> Description of the task
Your task is to show every line in the listing below that includes "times".

> Data segment
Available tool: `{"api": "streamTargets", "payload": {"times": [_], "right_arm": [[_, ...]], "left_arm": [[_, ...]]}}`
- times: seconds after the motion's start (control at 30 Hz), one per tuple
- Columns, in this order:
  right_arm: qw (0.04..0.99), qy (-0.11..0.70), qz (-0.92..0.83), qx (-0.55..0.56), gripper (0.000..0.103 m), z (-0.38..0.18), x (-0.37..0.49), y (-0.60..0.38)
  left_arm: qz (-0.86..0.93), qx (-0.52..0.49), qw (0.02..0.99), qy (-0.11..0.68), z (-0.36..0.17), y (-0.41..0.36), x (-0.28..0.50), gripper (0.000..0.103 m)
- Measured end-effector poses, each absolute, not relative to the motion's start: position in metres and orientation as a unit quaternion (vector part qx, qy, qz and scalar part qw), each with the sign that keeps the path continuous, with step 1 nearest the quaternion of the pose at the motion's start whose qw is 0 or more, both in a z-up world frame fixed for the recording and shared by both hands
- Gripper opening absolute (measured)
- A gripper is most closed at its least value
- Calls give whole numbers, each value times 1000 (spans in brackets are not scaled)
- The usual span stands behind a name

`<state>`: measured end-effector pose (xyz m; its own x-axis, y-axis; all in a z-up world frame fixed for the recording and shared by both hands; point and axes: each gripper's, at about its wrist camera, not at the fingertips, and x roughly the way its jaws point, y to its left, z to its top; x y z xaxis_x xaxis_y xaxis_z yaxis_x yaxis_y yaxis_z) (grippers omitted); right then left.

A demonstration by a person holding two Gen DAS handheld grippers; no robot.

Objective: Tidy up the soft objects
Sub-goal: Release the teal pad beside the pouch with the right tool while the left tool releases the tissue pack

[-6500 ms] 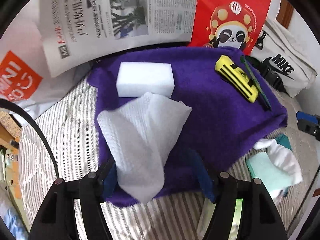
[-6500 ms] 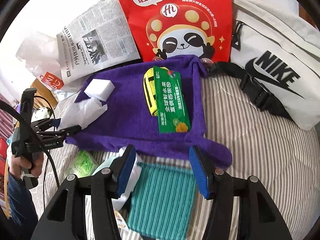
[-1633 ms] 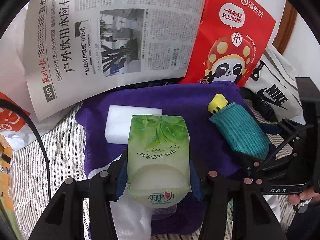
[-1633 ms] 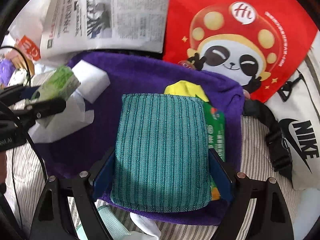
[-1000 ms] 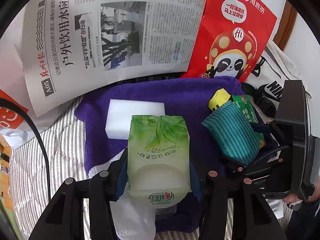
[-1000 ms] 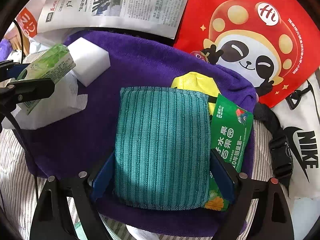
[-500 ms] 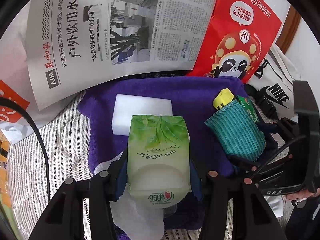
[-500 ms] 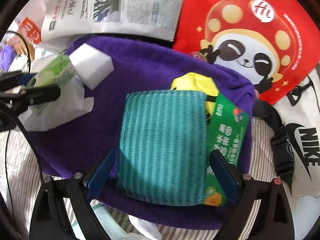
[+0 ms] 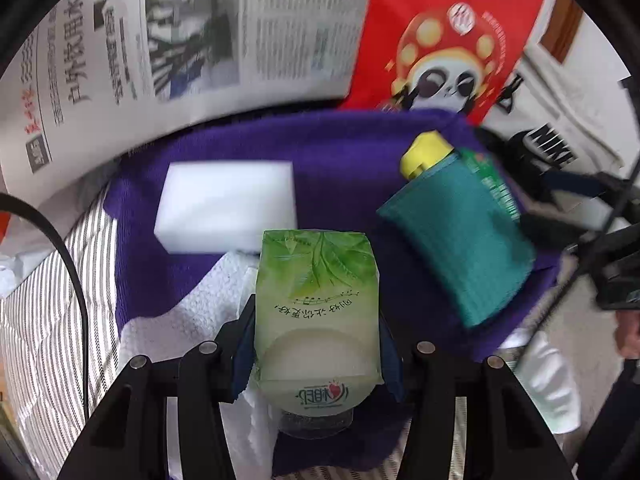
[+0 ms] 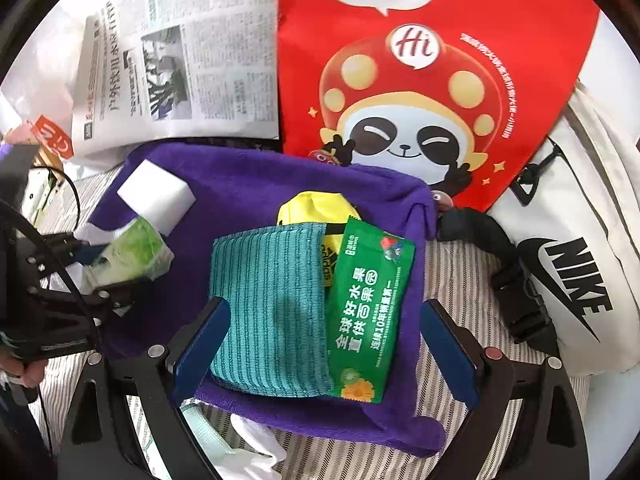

> Exercise response
Available tool: `{"api": "streamTargets", "payload": {"times": [_], "right_arm": [[_, ...]], "left_arm": [[_, ...]]}}`
- times: seconds after the motion's start (control at 30 Hz), one per tuple
- Calls give whole numbers, each value times 1000 (spans in brackets are not scaled)

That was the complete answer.